▸ EXERCISE OBJECTIVE
Sift the listing for lines that hold the string "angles" and pull them out.

----- SUPPLIED MATERIAL -----

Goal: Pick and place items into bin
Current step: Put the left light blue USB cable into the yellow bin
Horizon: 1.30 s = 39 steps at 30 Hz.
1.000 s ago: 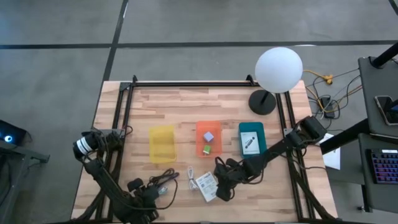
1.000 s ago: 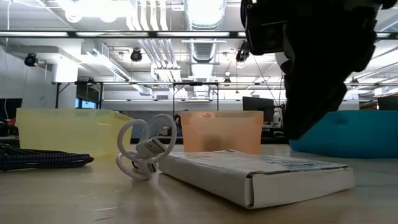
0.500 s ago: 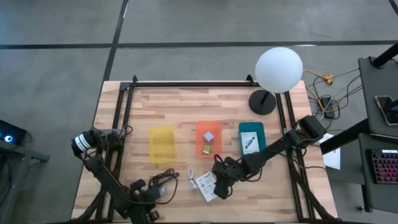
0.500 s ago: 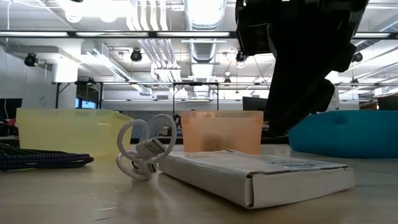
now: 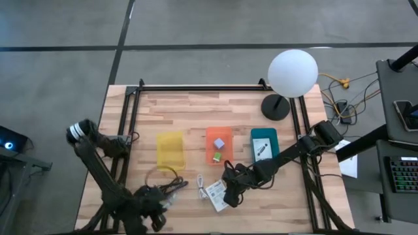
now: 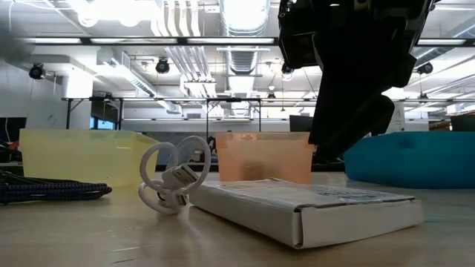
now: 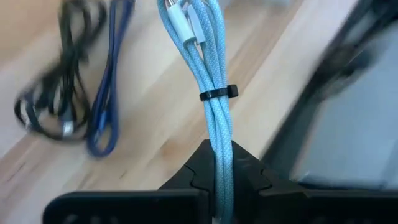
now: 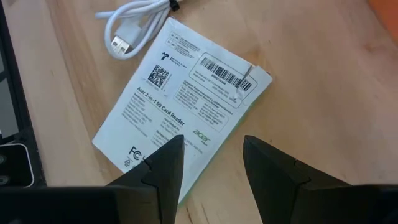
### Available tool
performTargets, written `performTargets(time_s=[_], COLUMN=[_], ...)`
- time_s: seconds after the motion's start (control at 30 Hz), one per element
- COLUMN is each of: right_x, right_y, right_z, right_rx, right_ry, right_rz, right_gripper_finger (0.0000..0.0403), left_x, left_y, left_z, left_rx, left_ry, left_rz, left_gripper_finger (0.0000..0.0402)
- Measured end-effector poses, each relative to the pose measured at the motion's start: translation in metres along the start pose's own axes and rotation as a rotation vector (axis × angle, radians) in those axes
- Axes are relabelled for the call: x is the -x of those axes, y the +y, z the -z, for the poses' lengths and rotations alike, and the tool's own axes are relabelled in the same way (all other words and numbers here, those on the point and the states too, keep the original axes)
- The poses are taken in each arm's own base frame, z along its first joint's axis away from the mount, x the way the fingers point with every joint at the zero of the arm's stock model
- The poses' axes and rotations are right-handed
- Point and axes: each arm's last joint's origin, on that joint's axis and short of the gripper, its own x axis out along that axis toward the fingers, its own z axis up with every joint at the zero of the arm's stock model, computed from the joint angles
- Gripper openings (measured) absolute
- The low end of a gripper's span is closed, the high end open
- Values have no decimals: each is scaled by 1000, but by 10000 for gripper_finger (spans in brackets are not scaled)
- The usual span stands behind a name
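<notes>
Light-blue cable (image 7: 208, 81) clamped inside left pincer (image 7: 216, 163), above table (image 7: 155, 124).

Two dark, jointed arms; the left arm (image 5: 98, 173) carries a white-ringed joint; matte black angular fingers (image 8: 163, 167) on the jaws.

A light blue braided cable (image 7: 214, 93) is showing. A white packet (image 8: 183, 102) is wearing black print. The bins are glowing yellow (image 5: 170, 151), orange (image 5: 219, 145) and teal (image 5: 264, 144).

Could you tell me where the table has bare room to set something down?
Free: the wood between the back rail and the three bins, yellow, orange, teal. Crowded: the front, with cables, packet and both arms.
</notes>
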Motion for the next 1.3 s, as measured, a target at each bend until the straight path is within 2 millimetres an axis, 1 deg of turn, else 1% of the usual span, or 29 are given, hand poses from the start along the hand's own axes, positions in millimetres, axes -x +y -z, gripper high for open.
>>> performTargets(time_s=[0.07,0.13,0.2,0.27,0.33,0.5,0.7,0.8,0.93,1.03,1.1,1.17,1.3], right_x=[0,0,0,1,1,2,11,15,18,18,18,18,18], right_y=[0,0,-1,-1,-2,-1,7,10,9,7,5,4,0], right_z=[0,0,-1,-3,-5,-12,-28,-37,-45,-48,-50,-52,-56], right_rx=[-15,-39,-72,-105,-119,-98,-43,-39,-51,-64,-72,-81,-100], right_ry=[0,-2,-20,-49,-73,-106,-143,-164,-167,-171,-173,-175,-181], right_rz=[0,1,12,26,35,2,-25,-37,-25,-18,-15,-13,-9], right_gripper_finger=[153,153,153,153,153,153,153,153,153,153,153,153,153], left_x=[21,37,46,48,45,21,-3,-3,3,-1,-4,-6,-9], left_y=[0,6,18,30,42,68,113,128,140,149,152,151,151], left_z=[-14,-26,-38,-51,-63,-81,-82,-83,-86,-86,-85,-85,-86], left_rx=[112,231,324,398,410,499,615,640,645,651,657,663,662], left_ry=[-110,-239,-359,-448,-477,-488,-494,-496,-489,-439,-405,-402,-410], left_rz=[82,133,125,84,28,-13,76,96,74,27,13,21,5], left_gripper_finger=[6,6,6,6,6,6,6,6,6,6,7,20,62])
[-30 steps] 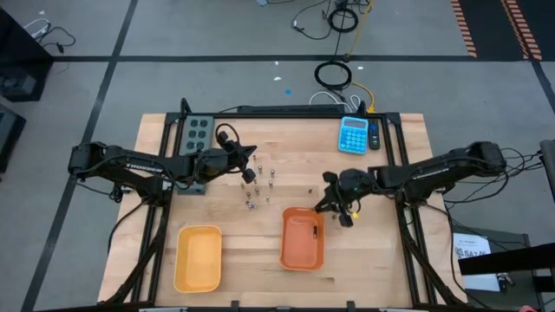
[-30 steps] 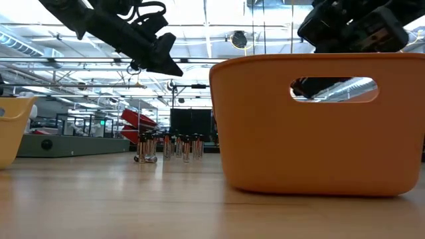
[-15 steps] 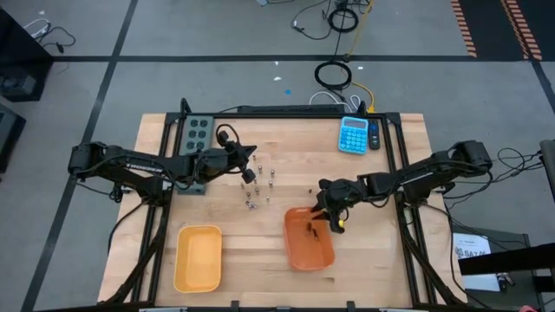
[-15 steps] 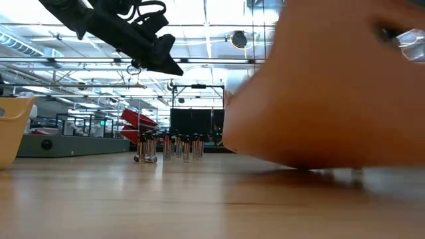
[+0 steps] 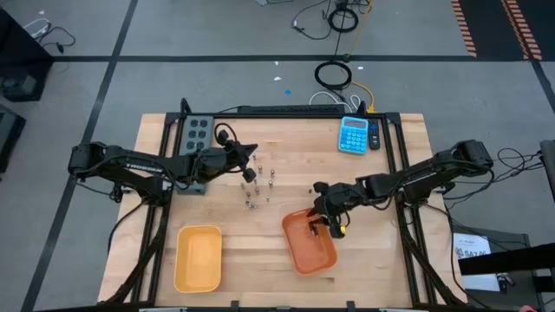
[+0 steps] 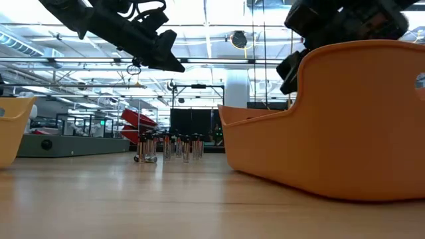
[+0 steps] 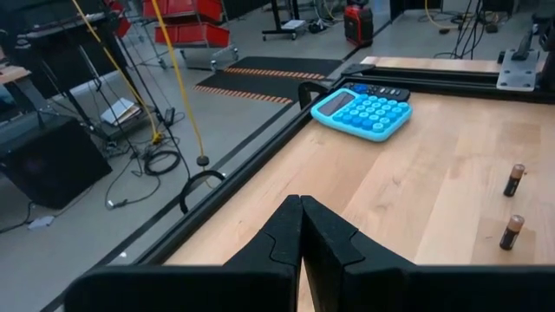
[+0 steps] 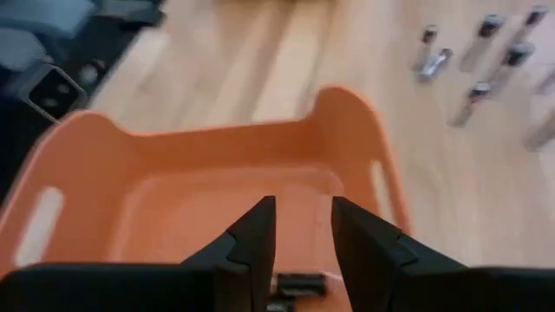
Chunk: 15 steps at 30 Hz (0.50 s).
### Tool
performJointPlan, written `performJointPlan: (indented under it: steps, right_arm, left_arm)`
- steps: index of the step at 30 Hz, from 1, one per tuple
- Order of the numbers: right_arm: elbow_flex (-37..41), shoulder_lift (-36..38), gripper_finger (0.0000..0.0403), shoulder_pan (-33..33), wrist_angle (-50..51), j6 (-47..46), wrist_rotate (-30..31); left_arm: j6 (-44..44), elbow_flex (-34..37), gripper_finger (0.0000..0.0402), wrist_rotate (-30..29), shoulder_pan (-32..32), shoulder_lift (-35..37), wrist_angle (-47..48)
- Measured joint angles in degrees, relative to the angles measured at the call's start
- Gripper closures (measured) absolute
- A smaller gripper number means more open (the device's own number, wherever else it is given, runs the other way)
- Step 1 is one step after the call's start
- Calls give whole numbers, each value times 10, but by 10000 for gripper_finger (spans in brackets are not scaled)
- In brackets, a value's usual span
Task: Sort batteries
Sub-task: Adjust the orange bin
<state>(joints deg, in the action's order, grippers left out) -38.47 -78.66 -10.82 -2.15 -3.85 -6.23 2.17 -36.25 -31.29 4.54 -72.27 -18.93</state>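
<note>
Right pincer over the orange tray, at the tray's far end. In the right wrist view its fingers stand parted with a clear gap, nothing between them. Directly below the gap a single dark battery lies flat on the tray floor, long axis crosswise to the fingers.

The orange tray sits askew on the worktop, its long axis turned off square with the edges. In the low view it appears tipped, the near part raised off the wood.

Left pincer hangs above the worktop near the grey power strip; fingers pressed together, empty, as the left wrist view shows.

The cluster of loose batteries stands mid-worktop between the two arms, just beyond the left pincer's tip. In the low view most are upright, long axes vertical, metallic with dark bands; one at the left end of the row lies on its side. One more small cell sits apart, toward the right arm.

Yellow tray at the near left of the worktop, well apart from the cluster. Blue calculator at the far edge, right of centre.
</note>
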Motion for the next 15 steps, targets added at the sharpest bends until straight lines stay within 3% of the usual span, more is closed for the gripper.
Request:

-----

▸ TASK RESPONSE
- Point and axes: each arm's last joint's origin, on that joint's axis and short of the gripper, its own x axis out along that axis toward the fingers, its own z axis up with every joint at the zero of the arm's stock model, computed from the joint angles
- Measured joint angles in degrees, relative to the angles measured at the call's start

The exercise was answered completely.